**Task item:** Scan the material below for the string "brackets". Report every line that has it.

**Records to process:**

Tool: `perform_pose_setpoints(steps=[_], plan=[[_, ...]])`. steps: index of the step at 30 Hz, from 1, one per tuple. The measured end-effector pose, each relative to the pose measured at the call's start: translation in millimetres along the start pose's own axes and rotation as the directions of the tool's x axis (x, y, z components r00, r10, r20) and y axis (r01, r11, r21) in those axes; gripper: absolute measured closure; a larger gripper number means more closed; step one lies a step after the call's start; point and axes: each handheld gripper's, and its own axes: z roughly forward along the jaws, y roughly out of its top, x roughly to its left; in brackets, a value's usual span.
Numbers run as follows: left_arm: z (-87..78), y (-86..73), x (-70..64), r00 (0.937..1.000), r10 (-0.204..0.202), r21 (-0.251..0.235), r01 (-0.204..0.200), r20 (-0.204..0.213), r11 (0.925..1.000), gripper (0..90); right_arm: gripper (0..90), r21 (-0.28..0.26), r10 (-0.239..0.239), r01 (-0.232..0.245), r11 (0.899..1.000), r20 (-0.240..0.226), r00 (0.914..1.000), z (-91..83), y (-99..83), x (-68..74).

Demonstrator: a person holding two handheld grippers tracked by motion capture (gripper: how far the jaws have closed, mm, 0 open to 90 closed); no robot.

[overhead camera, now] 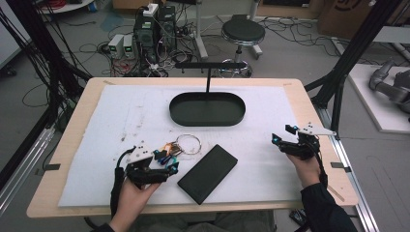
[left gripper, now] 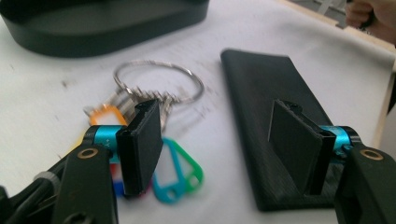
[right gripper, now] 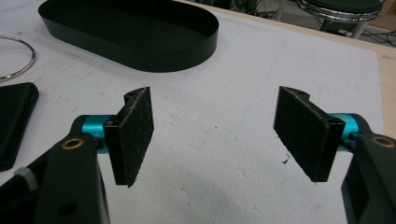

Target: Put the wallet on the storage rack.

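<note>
A bunch of keys on a large metal ring (overhead camera: 187, 143) with coloured tags (left gripper: 175, 175) lies on the white mat, left of a flat black phone-like slab (overhead camera: 207, 173) (left gripper: 275, 116). My left gripper (overhead camera: 167, 163) (left gripper: 219, 149) is open just above them, one jaw over the key tags, the other over the slab's near end. Farther back stands a black oval tray (overhead camera: 207, 108) (right gripper: 135, 35) with an upright T-shaped stand. My right gripper (overhead camera: 282, 140) (right gripper: 215, 135) is open over bare mat at the right, nothing between its jaws.
The white mat (overhead camera: 121, 121) covers most of a wooden table (overhead camera: 309, 111). Behind the table are a round stool (overhead camera: 242, 33), computer boxes and tangled cables on the floor. Black frame poles stand at both sides.
</note>
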Motion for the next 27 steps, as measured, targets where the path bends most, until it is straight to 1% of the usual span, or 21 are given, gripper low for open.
perform_pose_setpoints(steps=[1,2,4,5,6,8,9,11,12,15,17,20,21,22,24,26,27], plan=[[0.1,-3.3,-2.8,0.9999,-0.011,0.009,0.011,0.011,0.9999,34.9,29.2,-0.001,-0.002,0.002,1.000,0.002,1.0000,0.0,0.1,0.2],[0.5,-6.7,-5.4,0.9992,-0.032,0.021,0.032,0.023,0.9993,35.5,29.2,0.001,-0.001,0.001,1.000,0.003,1.0000,-0.1,0.2,0.5],[2.4,-12.3,-7.7,0.9946,-0.087,0.038,0.084,0.057,0.9957,37.6,29.2,0.000,0.001,-0.001,1.000,0.003,1.0000,-0.1,0.3,0.9],[3.8,-13.9,-8.3,0.9917,-0.107,0.051,0.103,0.072,0.9934,38.8,29.2,0.000,0.000,0.000,1.000,0.004,1.0000,-0.1,0.3,0.9],[4.9,-14.9,-8.8,0.9907,-0.116,0.063,0.111,0.072,0.9918,40.5,29.2,-0.001,-0.002,0.002,1.000,0.008,1.0000,-0.1,0.3,0.6],[6.7,-15.7,-9.8,0.9921,-0.111,0.076,0.107,0.058,0.9914,43.0,29.2,-0.003,-0.004,0.004,1.000,0.011,0.9999,-0.1,0.3,0.2],[7.3,-15.9,-9.6,0.9921,-0.111,0.082,0.106,0.059,0.9910,44.6,29.2,-0.002,-0.004,0.004,1.000,0.011,0.9999,-0.2,0.3,0.1],[9.8,-16.7,-10.4,0.9902,-0.125,0.102,0.118,0.063,0.9878,46.1,29.2,0.000,-0.005,0.005,1.000,0.014,0.9999,-0.1,0.2,-0.2],[11.1,-17.2,-11.1,0.9903,-0.125,0.113,0.118,0.059,0.9865,46.7,29.2,0.000,-0.005,0.005,1.000,0.014,0.9999,-0.2,0.2,-0.2],[15.3,-19.5,-12.8,0.9890,-0.139,0.151,0.129,0.052,0.9800,48.0,29.2,-0.002,-0.006,0.006,1.000,0.016,0.9999,-0.1,0.3,0.0],[18.5,-21.2,-13.7,0.9892,-0.139,0.180,0.129,0.046,0.9752,48.4,29.2,0.000,-0.008,0.008,1.000,0.018,0.9998,0.0,0.2,0.2],[19.9,-22.1,-12.4,0.9843,-0.168,0.184,0.156,0.052,0.9703,49.4,29.2,0.000,-0.010,0.010,1.000,0.018,0.9998,0.1,0.3,0.4],[20.0,-22.4,-11.8,0.9819,-0.178,0.188,0.164,0.063,0.9683,50.4,29.2,0.001,-0.011,0.011,1.000,0.017,0.9998,0.1,0.3,0.5],[20.5,-23.0,-11.9,0.9789,-0.190,0.190,0.172,0.076,0.9666,53.3,29.2,0.003,-0.013,0.012,1.000,0.016,0.9998,0.3,0.2,0.6],[21.5,-23.2,-12.9,0.9754,-0.203,0.198,0.183,0.087,0.9631,57.0,29.2,0.008,-0.014,0.014,1.000,0.015,0.9998,1.2,0.0,0.7],[22.0,-23.3,-13.2,0.9697,-0.223,0.205,0.200,0.099,0.9582,62.1,29.2,0.006,-0.018,0.018,1.000,0.018,0.9997,2.0,0.2,0.9],[22.1,-23.4,-13.0,0.9675,-0.232,0.207,0.207,0.102,0.9561,62.2,29.2,0.006,-0.020,0.020,1.000,0.022,0.9996,2.2,0.2,1.1]])
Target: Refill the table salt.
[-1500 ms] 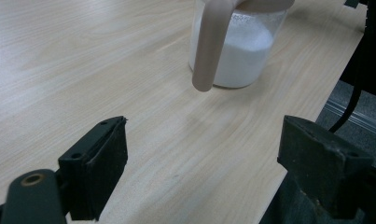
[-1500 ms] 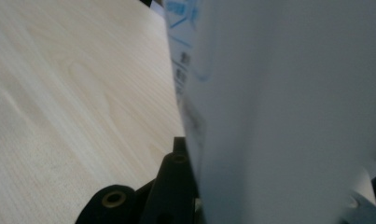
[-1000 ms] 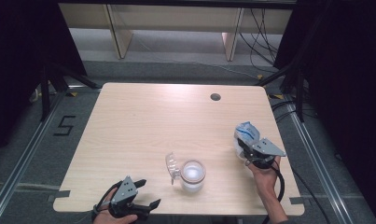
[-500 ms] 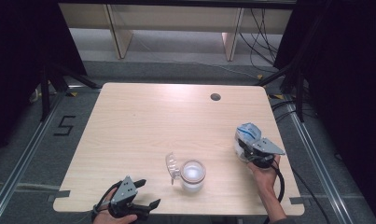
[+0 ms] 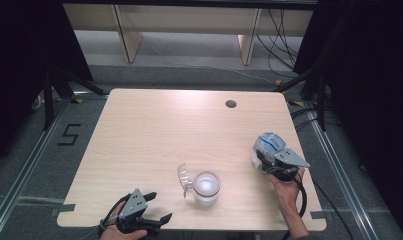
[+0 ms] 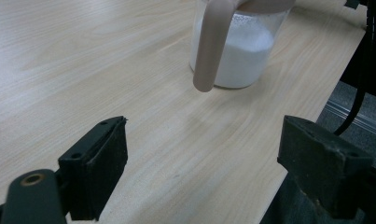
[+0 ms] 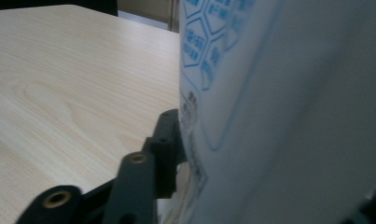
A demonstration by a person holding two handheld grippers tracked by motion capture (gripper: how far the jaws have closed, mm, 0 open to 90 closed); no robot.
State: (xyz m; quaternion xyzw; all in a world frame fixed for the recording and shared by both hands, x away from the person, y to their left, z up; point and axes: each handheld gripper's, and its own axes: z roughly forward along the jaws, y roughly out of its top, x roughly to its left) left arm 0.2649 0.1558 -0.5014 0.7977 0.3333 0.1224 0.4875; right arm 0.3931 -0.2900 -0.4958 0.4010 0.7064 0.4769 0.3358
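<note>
the pale wood-grain worktop carried everything. near its right edge the right claw was clamped on a soft white pouch with blue print. a clear round jug of white powder stood by the front edge. at the front left corner the left claw gaped wide, gripping nothing.

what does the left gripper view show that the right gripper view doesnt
Left gripper view: a clear jug holding white powder, its handle facing the camera, and the left gripper with jaws wide open and nothing between them. Right gripper view: a white bag with blue print, very close, pressed against the right gripper's visible jaw, so the right gripper looks shut on it. Both share the pale wooden table.
</note>
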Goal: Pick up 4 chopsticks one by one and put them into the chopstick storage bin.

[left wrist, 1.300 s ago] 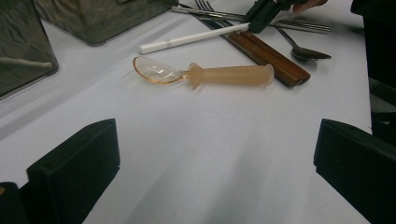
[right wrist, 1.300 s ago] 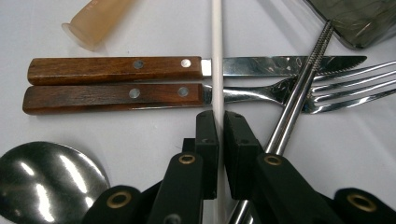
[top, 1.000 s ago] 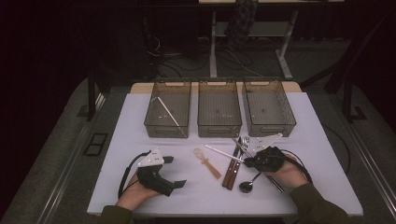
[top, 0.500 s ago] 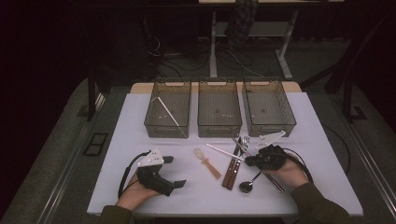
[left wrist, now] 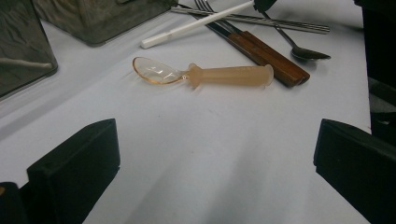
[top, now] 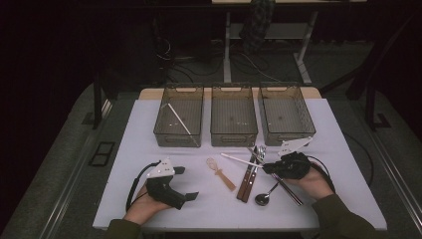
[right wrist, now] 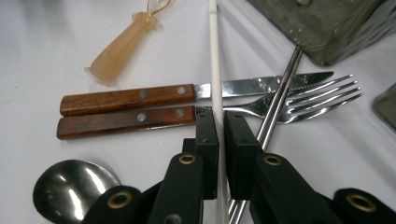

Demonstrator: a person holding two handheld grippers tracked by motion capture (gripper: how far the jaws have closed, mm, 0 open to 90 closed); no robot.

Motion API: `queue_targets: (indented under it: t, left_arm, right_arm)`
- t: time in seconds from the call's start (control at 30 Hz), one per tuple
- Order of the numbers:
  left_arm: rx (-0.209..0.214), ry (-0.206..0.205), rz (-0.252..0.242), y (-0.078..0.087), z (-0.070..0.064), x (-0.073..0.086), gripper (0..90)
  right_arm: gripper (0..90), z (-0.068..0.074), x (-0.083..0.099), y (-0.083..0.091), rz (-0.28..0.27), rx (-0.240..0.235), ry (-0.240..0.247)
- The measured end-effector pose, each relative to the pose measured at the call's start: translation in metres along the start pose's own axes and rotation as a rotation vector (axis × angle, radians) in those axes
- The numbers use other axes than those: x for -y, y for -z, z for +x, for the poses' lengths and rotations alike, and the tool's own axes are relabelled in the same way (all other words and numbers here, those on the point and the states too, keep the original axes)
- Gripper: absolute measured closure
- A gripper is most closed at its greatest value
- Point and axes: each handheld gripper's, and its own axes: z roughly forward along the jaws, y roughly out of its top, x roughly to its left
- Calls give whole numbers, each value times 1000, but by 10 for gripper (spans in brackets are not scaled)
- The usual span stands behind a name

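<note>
Dim surroundings, bright sharp close-ups

Three clear bins [top: 234, 122] lined up at far edge of white desk [top: 149, 129]; right gripper [top: 278, 167] closed on white chopstick [top: 241, 160] above knife, fork and spoon [top: 266, 194]; left gripper [top: 186, 185] resting open, near left.

White, amber and wood-brown on a pale table

The chopstick [right wrist: 214, 70] is plain white — pinched between the black jaws of the right gripper [right wrist: 220, 135], whose pivots show brass-coloured rings; the knife [right wrist: 187, 95] and fork [right wrist: 205, 114] have reddish-brown wooden handles with silver rivets and shiny steel ends; the plastic spoon [left wrist: 205, 74] has a translucent amber handle and a clear bowl; the metal spoon [right wrist: 70, 186] is mirror-silver; the three bins [top: 234, 117] are smoky grey — the table [top: 149, 149] white; the left gripper [top: 171, 191] is black with a grey plate.
</note>
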Motion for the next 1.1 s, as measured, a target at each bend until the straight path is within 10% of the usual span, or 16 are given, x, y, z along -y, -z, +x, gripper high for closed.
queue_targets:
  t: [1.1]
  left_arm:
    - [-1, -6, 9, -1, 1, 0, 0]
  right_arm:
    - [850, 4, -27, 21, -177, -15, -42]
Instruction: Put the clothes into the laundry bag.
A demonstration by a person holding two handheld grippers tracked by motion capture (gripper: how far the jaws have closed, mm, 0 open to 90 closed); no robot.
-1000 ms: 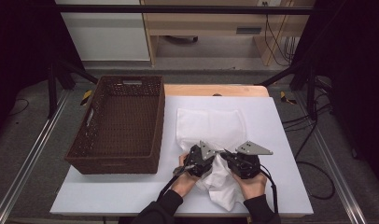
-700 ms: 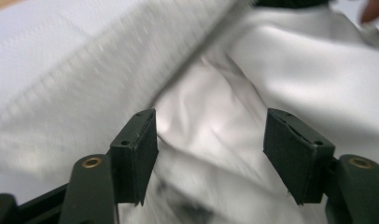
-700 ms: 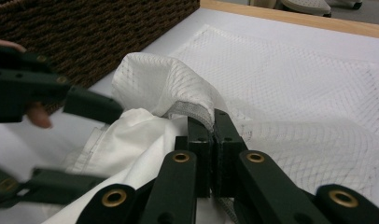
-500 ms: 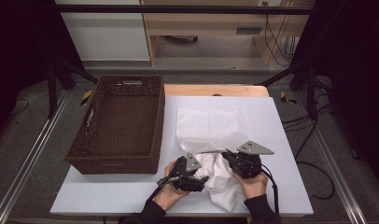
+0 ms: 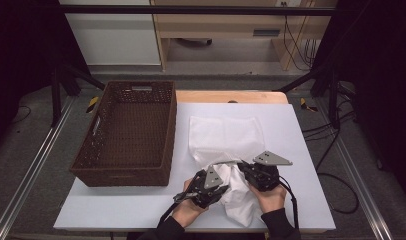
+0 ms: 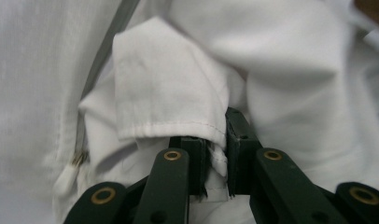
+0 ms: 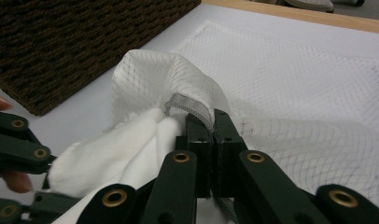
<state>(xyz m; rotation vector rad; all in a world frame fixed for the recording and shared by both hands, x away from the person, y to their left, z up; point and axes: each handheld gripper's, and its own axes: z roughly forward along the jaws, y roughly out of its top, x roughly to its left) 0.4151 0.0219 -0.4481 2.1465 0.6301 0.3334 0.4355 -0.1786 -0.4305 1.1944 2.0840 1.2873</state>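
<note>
A white mesh bag (image 5: 226,134) lies flat in the middle of the white table, its near edge lifted. A crumpled white cloth (image 5: 241,199) spills from that edge towards the front of the table. My left gripper (image 5: 222,186) is shut on a stitched hem of the white cloth (image 6: 169,93), seen close up in the left gripper view (image 6: 216,161). My right gripper (image 5: 242,169) is shut on the mesh bag's grey-banded edge (image 7: 187,105), holding it up above the cloth (image 7: 117,149); its closed jaws (image 7: 213,135) stand just right of the left gripper (image 7: 19,140).
A dark brown wicker basket (image 5: 91,160) with nothing visible inside it stands at the left of the table, close beside the bag; its wall (image 7: 75,42) also shows in the right gripper view. A wooden strip (image 5: 231,96) runs along the table's far edge.
My left gripper has drawn back towards the table's near edge with the cloth hem in it, then shifted slightly right. The right gripper has stayed put, holding the bag's edge.
</note>
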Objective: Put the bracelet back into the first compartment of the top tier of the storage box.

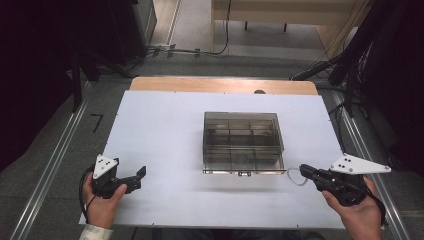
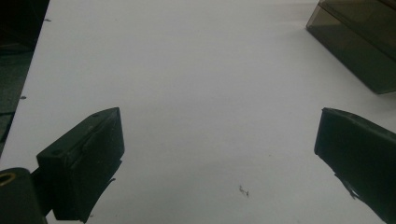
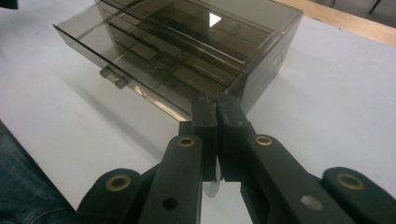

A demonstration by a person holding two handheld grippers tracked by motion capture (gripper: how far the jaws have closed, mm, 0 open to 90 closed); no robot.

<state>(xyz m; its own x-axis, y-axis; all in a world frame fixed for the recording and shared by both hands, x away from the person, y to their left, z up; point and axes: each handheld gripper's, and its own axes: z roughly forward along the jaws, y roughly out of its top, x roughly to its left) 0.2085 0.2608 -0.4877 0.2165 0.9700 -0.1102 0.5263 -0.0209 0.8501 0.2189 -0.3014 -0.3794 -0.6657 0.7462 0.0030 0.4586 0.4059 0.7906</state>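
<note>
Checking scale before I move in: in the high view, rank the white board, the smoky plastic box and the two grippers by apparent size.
1. White board, by far the largest.
2. Smoky plastic box.
3. Right gripper and left gripper: they look alike in size, so I will not rank them.

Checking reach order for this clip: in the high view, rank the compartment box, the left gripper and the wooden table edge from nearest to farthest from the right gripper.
From the right gripper:
1. Compartment box, just left of it, mid-table.
2. Wooden table edge, along the far side.
3. Left gripper, across the near edge.

Grey floor (image 1: 60, 125); dark curtains (image 1: 30, 60); cables (image 1: 190, 50); wooden furniture (image 1: 280, 12).
</note>
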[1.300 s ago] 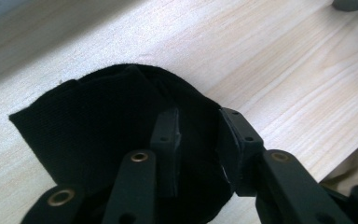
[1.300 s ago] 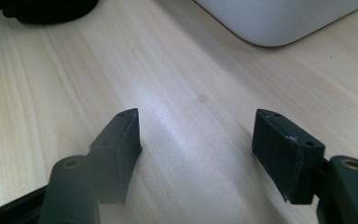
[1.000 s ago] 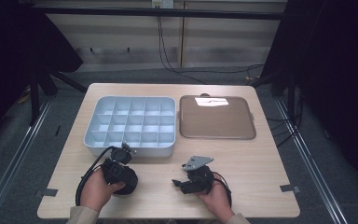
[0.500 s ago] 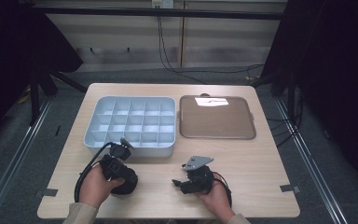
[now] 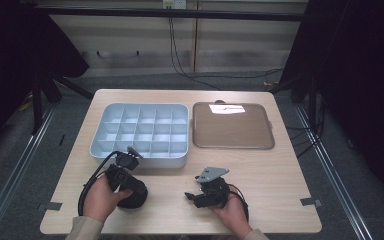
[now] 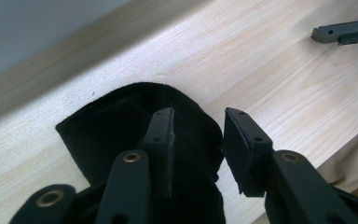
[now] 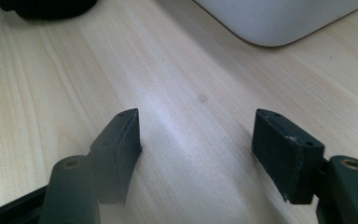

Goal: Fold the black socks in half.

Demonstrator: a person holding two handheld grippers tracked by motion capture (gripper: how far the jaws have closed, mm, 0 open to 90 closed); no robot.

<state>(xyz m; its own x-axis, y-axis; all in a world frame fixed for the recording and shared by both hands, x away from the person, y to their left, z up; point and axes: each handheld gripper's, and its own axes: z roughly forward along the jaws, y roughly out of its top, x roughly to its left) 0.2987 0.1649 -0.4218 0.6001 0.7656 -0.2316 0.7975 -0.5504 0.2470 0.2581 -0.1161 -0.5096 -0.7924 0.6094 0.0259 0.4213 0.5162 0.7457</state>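
The desk [image 5: 280, 170] carries a compartment tray [image 5: 142, 134] at ten o'clock and a brown tray [image 5: 230, 127] at one o'clock. A black cloth pouch [image 5: 134, 197] lies at seven o'clock. Over the last second the left tongs [image 5: 130, 192] slid down from the compartment tray onto the pouch, jaws narrowly parted astride its edge: a grasp looks imminent. The right tongs [image 5: 192, 196] wait wide open and empty at six o'clock.

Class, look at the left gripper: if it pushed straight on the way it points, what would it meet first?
Most likely the black cloth, lying on the table just ahead of the left gripper; depth is unclear.
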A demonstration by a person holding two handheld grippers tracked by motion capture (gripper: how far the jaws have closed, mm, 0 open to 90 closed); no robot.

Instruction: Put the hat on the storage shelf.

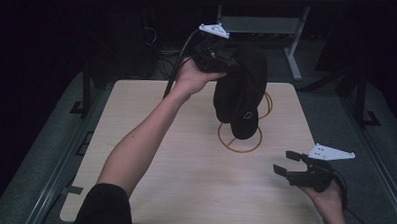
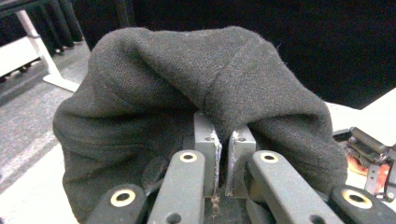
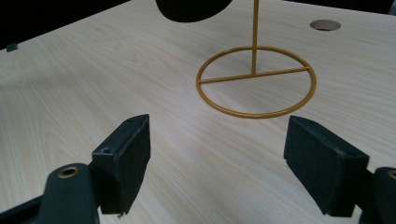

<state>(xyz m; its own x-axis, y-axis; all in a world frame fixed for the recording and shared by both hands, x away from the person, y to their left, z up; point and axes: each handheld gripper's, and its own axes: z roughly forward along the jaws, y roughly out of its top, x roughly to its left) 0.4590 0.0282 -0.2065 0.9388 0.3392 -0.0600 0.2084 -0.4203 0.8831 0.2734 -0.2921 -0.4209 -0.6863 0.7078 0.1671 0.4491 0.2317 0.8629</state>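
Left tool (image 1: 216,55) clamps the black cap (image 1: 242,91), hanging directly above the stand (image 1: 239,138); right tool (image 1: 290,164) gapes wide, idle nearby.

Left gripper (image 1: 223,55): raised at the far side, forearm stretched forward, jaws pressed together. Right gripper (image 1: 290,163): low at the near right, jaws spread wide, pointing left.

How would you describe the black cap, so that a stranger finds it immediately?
Start at the light wooden table. Above its far half, over the gold wire stand, the left gripper holds up a black cloth cap. It is the one soft, hanging thing, with a small ring logo.
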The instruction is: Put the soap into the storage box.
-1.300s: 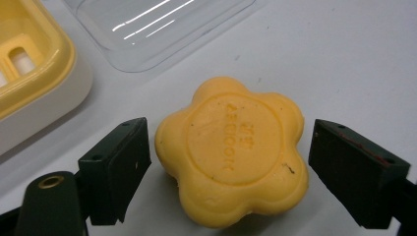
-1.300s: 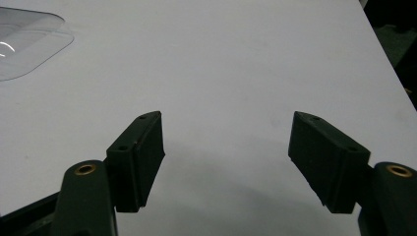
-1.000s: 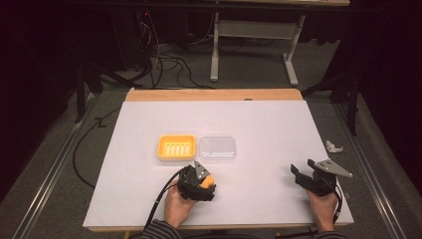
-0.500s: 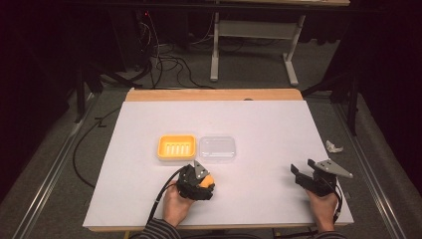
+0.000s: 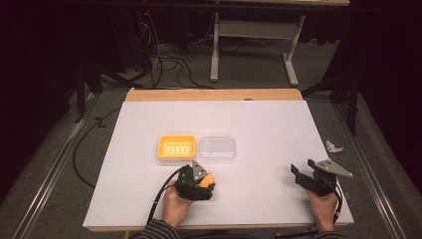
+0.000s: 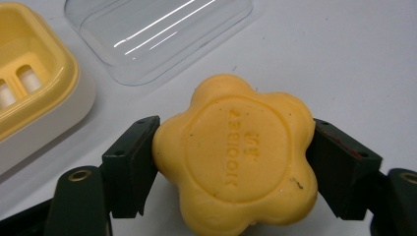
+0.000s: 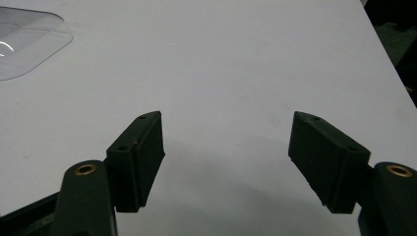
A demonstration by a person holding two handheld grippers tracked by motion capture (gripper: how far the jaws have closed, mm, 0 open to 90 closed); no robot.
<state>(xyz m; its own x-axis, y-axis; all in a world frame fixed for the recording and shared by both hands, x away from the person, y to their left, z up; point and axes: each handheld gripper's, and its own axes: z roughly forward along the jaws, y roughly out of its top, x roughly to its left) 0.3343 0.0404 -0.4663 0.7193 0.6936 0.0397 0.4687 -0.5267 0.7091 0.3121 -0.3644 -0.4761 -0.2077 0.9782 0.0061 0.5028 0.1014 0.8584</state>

**Answer box:**
Tool: `perform_pose_setpoints(steps=[_], plan=[[_, ...]])`. steps: index of the step at 30 Hz, from 1, one per tuple. The measured end-effector pose, each relative to the pose measured at the call's start: translation in millimetres along the start pose's own axes and rotation as the directions of the tool's x axis (x, y, z components r00, r10, r20) and y axis (r01, r11, r21) in those axes; gripper: absolute measured closure; a larger gripper number means more closed; step one lies a step after the call's start; point and axes: each handheld gripper's, and its own axes: z roughly forward along the jaws, y roughly out of its top, x roughly to its left; in brackets, a value's usual span.
- Calls give whole numbers, each value times 1000, but by 10 for gripper (spans in brackets are not scaled)

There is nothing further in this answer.